Design a Real-Time Trending Hashtags System
Company: Meta
Role: Software Engineer
Category: System Design
Difficulty: medium
Interview Round: Onsite
Design the backend system that **detects and serves trending hashtags** from posts on a large social network (Facebook-scale). The service continuously ingests posts, each of which may contain zero or more hashtags, and must surface the hashtags that are *trending right now*.
A hashtag should be considered a good trend along three dimensions:
- **Timeliness** — the trend should surface *while the real event is still happening*. End-to-end latency from a surge in usage to the hashtag appearing in the trending list should be about **1 minute**. The system considers posts from the **last 24 hours**, and more recent posts matter more than older ones.
- **Popularity** — the trend should be of genuine interest to *many people* in the community, not just a handful of very active accounts.
- **Novelty** — the trend should be about something *new*: people were not posting about it before, or at least not with the same intensity.
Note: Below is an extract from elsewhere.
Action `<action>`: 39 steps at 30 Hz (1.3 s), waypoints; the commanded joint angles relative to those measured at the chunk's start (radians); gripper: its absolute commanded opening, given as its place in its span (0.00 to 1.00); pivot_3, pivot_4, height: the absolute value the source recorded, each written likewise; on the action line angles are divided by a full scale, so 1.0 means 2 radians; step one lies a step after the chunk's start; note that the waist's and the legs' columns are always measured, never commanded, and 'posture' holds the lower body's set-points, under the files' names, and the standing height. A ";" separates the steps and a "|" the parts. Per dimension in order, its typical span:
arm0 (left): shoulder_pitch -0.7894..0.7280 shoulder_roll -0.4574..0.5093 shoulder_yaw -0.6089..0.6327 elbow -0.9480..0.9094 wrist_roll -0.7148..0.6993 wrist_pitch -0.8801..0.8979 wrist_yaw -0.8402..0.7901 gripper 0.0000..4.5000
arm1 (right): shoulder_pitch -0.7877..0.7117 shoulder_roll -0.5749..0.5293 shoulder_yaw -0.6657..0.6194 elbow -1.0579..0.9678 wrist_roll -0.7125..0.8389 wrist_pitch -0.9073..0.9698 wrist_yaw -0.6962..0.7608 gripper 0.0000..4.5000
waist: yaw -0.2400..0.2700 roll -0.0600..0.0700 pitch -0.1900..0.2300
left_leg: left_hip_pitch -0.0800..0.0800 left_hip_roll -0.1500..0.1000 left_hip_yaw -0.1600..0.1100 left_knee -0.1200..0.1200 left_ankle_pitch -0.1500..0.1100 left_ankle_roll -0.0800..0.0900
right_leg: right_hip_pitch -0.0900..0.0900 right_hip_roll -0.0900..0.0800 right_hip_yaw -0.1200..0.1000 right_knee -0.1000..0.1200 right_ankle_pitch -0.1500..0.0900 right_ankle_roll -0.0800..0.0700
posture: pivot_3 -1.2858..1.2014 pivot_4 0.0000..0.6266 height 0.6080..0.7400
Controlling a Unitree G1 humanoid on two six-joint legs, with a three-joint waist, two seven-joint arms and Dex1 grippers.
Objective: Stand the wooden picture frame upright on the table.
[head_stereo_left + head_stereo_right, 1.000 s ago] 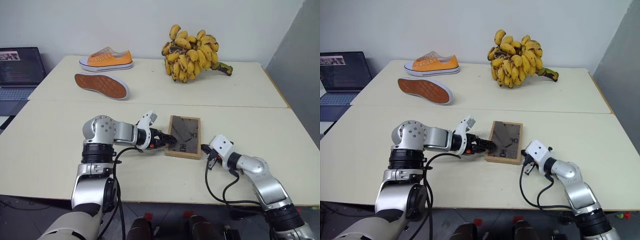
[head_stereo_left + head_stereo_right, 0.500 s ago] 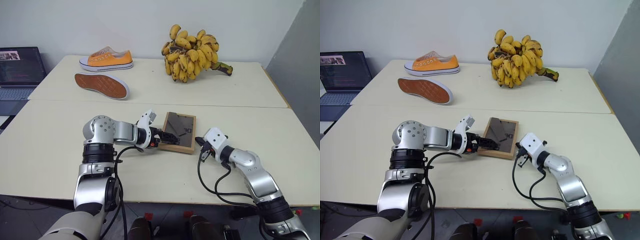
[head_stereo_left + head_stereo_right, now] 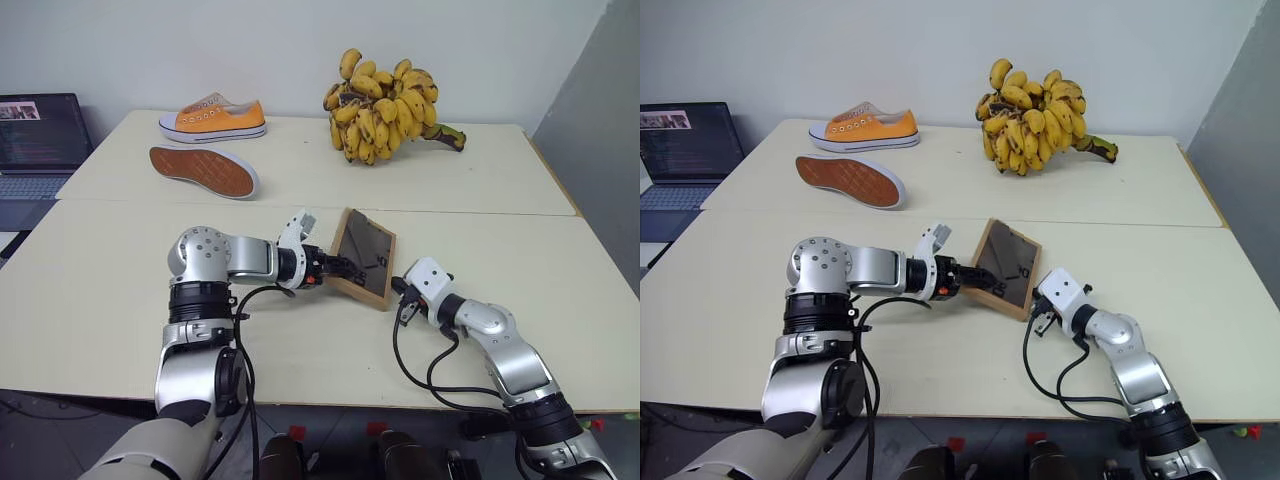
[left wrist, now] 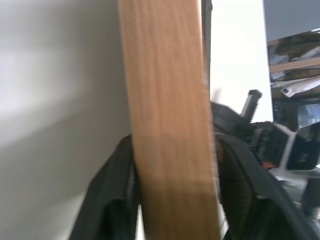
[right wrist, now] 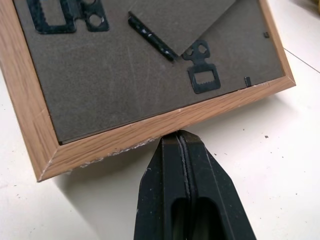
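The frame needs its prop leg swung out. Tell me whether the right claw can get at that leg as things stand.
Probably yes. The wooden picture frame is tilted up with its grey back turned to the right claw, whose shut tips sit at the frame's lower edge. The prop leg lies bare just beyond them. The left claw grips the opposite edge, clear of it.

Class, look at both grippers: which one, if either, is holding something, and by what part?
The left gripper holds the wooden picture frame by its left side rail. The right gripper, fingers shut together, only presses its tips against the frame's edge.

The wooden picture frame (image 5: 150,127) has light grained wood and matt grey backing.
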State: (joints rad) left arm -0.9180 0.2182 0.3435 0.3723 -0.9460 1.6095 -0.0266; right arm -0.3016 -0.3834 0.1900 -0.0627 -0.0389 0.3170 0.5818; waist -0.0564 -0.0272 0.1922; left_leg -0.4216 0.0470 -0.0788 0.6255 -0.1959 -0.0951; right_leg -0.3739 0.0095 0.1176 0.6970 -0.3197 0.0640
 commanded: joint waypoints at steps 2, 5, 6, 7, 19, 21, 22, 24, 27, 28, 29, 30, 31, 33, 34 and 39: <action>-0.015 -0.009 0.021 0.002 -0.019 0.002 0.004 0.29 | -0.012 0.004 -0.001 -0.009 0.003 -0.014 -0.002 0.00 | 0.000 0.000 0.000 | 0.000 0.000 0.000 0.000 0.000 0.000 | 0.000 0.000 0.000 0.000 0.000 0.000 | 0.52 0.24 1.00; -0.016 -0.013 0.027 0.000 -0.021 0.002 0.006 0.29 | -0.010 0.003 -0.002 -0.010 0.002 -0.014 -0.003 0.00 | 0.000 0.000 0.000 | 0.000 0.000 0.000 0.000 0.000 0.000 | 0.000 0.000 0.000 0.000 0.000 0.000 | 0.52 0.24 1.00; -0.015 -0.013 0.027 -0.002 -0.021 0.002 0.006 0.29 | -0.009 0.003 -0.002 -0.010 0.002 -0.015 -0.003 0.00 | 0.000 0.000 0.000 | 0.000 0.000 0.000 0.000 0.000 0.000 | 0.000 0.000 0.000 0.000 0.000 0.000 | 0.52 0.24 1.00; -0.015 -0.013 0.026 -0.002 -0.020 0.002 0.006 0.29 | -0.009 0.002 -0.003 -0.010 0.002 -0.016 -0.003 0.00 | 0.000 0.000 0.000 | 0.000 0.000 0.000 0.000 0.000 0.000 | 0.000 0.000 0.000 0.000 0.000 0.000 | 0.52 0.24 1.00; -0.031 0.043 -0.042 -0.028 0.045 -0.145 -0.156 0.29 | 0.008 -0.052 -0.076 -0.038 0.025 -0.005 -0.001 0.00 | 0.000 0.000 0.000 | 0.000 0.000 0.000 0.000 0.000 0.000 | 0.000 0.000 0.000 0.000 0.000 0.000 | 0.52 0.24 1.00; -0.038 0.048 -0.046 -0.013 0.059 -0.186 -0.183 0.29 | 0.009 -0.067 -0.094 -0.055 0.031 0.003 0.001 0.00 | 0.001 0.000 0.000 | 0.000 0.000 0.000 0.000 0.000 0.000 | 0.000 0.000 0.000 0.000 0.000 0.000 | 0.52 0.24 1.00; -0.043 0.050 -0.045 -0.005 0.065 -0.204 -0.194 0.29 | 0.007 -0.075 -0.104 -0.065 0.034 0.008 0.003 0.00 | 0.001 0.000 0.000 | -0.001 0.000 0.000 0.000 0.000 0.000 | 0.000 0.000 0.000 0.000 0.000 0.000 | 0.52 0.24 1.00; -0.051 0.051 -0.045 0.005 0.075 -0.234 -0.215 0.29 | 0.002 -0.090 -0.123 -0.086 0.044 0.022 0.009 0.00 | 0.001 0.000 0.000 | -0.001 0.000 0.000 -0.001 0.000 0.000 | 0.000 0.000 0.000 -0.001 0.000 0.000 | 0.52 0.24 1.00; -0.055 0.052 -0.050 -0.006 0.075 -0.259 -0.249 0.29 | -0.026 -0.106 -0.155 -0.122 0.074 0.065 0.011 0.00 | 0.001 0.000 0.000 | -0.001 0.000 0.000 -0.001 0.000 0.000 | 0.000 0.000 0.000 -0.001 0.000 0.000 | 0.52 0.24 1.00; -0.055 0.051 -0.049 -0.015 0.071 -0.260 -0.259 0.29 | -0.041 -0.108 -0.165 -0.136 0.087 0.085 0.009 0.00 | 0.001 0.000 0.000 | -0.001 0.000 0.000 -0.001 0.000 0.000 | 0.000 0.000 0.000 -0.001 0.000 0.000 | 0.52 0.24 1.00; -0.055 0.050 -0.048 -0.022 0.067 -0.259 -0.267 0.29 | -0.054 -0.110 -0.171 -0.149 0.098 0.102 0.008 0.00 | 0.000 0.000 0.000 | -0.002 0.000 0.000 -0.001 0.000 0.000 | -0.001 0.000 0.000 -0.002 0.000 0.000 | 0.52 0.24 1.00; -0.053 0.049 -0.048 -0.029 0.063 -0.258 -0.272 0.29 | -0.070 -0.109 -0.175 -0.161 0.111 0.121 0.006 0.00 | -0.001 0.000 0.000 | -0.002 0.000 0.000 -0.001 0.000 0.000 | -0.001 0.000 0.000 -0.001 0.000 0.000 | 0.52 0.24 1.00; -0.052 0.048 -0.048 -0.036 0.061 -0.256 -0.276 0.29 | -0.085 -0.108 -0.178 -0.171 0.121 0.138 0.003 0.00 | -0.001 0.000 0.000 | -0.002 0.000 0.000 -0.001 0.000 0.000 | -0.002 0.000 0.000 -0.001 0.000 0.000 | 0.52 0.24 1.00; -0.049 0.044 -0.052 -0.048 0.061 -0.251 -0.278 0.29 | -0.124 -0.098 -0.185 -0.189 0.145 0.172 -0.008 0.04 | -0.001 0.000 0.000 | -0.002 0.000 0.000 -0.001 0.000 0.000 | -0.002 0.000 0.000 -0.001 0.000 0.000 | 0.52 0.24 1.00; -0.048 0.041 -0.054 -0.052 0.062 -0.249 -0.279 0.29 | -0.145 -0.088 -0.191 -0.197 0.164 0.192 -0.015 0.08 | -0.001 0.000 0.000 | -0.002 0.000 0.000 -0.001 0.000 0.000 | -0.002 0.000 0.000 -0.001 0.000 0.000 | 0.52 0.24 1.00; -0.052 0.033 -0.053 -0.068 0.054 -0.238 -0.282 0.29 | -0.218 -0.064 -0.173 -0.209 0.190 0.245 -0.047 0.30 | 0.001 0.000 0.000 | -0.003 0.000 0.000 -0.001 0.000 0.000 | -0.003 0.000 0.000 -0.001 0.000 0.000 | 0.52 0.24 1.00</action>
State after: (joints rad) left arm -0.9861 0.2872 0.2287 0.3063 -0.7924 1.1312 -0.5612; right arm -0.6809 -0.5272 -0.1617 -0.4458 0.3173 0.7726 0.5271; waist -0.0545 -0.0265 0.1929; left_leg -0.4290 0.0467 -0.0793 0.6248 -0.1958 -0.0951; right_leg -0.3798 0.0088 0.1166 0.6950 -0.3195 0.0639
Your design should cover how posts flow into the system, how a trend score is computed from these three dimensions, and how the resulting trending list is stored and served to readers at scale.
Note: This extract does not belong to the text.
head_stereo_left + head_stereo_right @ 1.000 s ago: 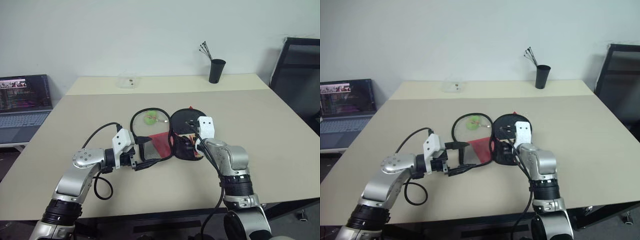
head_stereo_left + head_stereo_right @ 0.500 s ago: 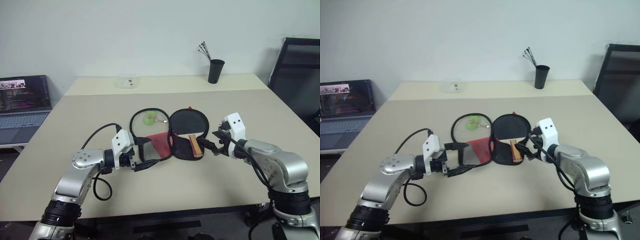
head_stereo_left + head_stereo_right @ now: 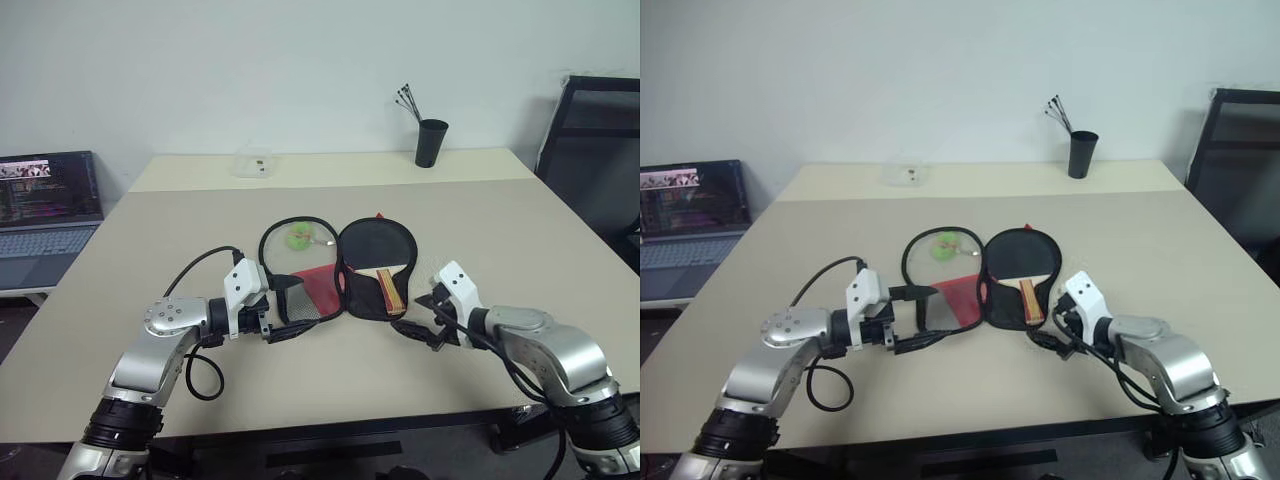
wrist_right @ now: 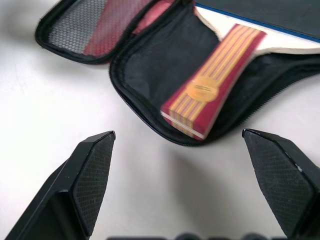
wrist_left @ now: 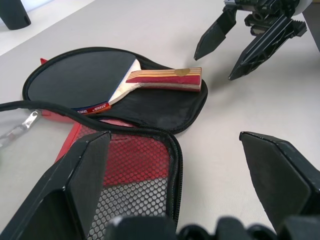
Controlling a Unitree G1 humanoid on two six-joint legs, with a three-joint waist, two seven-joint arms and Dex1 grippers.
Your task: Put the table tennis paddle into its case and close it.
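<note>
Left eye view has the case [image 3: 340, 270] lying unzipped and spread open on the surface [image 3: 520, 240], with the table tennis paddle [image 3: 378, 262] sitting in its right half, handle toward the robot. Right claw [image 3: 425, 320] is wide open and empty just beside the handle end. Left claw [image 3: 283, 308] gapes wide over the mesh half, holding nothing.

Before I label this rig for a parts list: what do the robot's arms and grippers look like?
Both arms are silver-grey metal with black ribbed bands at the joints. Each wrist carries a white block, and a loose black cable loops beside each arm. The left gripper and right gripper each have two black wedge-shaped fingers with a fine dimpled texture on the inner faces.
</note>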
### Constraints & Assumptions
These are working assumptions to size the design; in a real interview you would confirm them up front.
- Write volume: on the order of a few billion posts/day → roughly **50k–80k posts/sec average**, with peaks of **3–5×** during large events. Assume ~15% of posts carry at least one hashtag and ~2 hashtags each → on the order of **15k–40k hashtag-events/sec**, peaking higher.
- Active distinct hashtags in any 24h window: tens of millions, but the vast majority are rare; only a few thousand are realistic trending candidates at any moment.
- Freshness SLA: a surging hashtag should appear in the trending list within **~1 minute** (p99) of the surge.
- Read path: the trending list (global, and optionally per-region/locale) is read at very high QPS with a target of **< 100 ms** latency.
- The trending list can be **eventually consistent** and **approximate** — exact counts are not required.
### Clarifying Questions to Ask
- Is the trending list **global only**, or do we also need **per-region / per-language** lists (which multiplies the aggregation fan-out)?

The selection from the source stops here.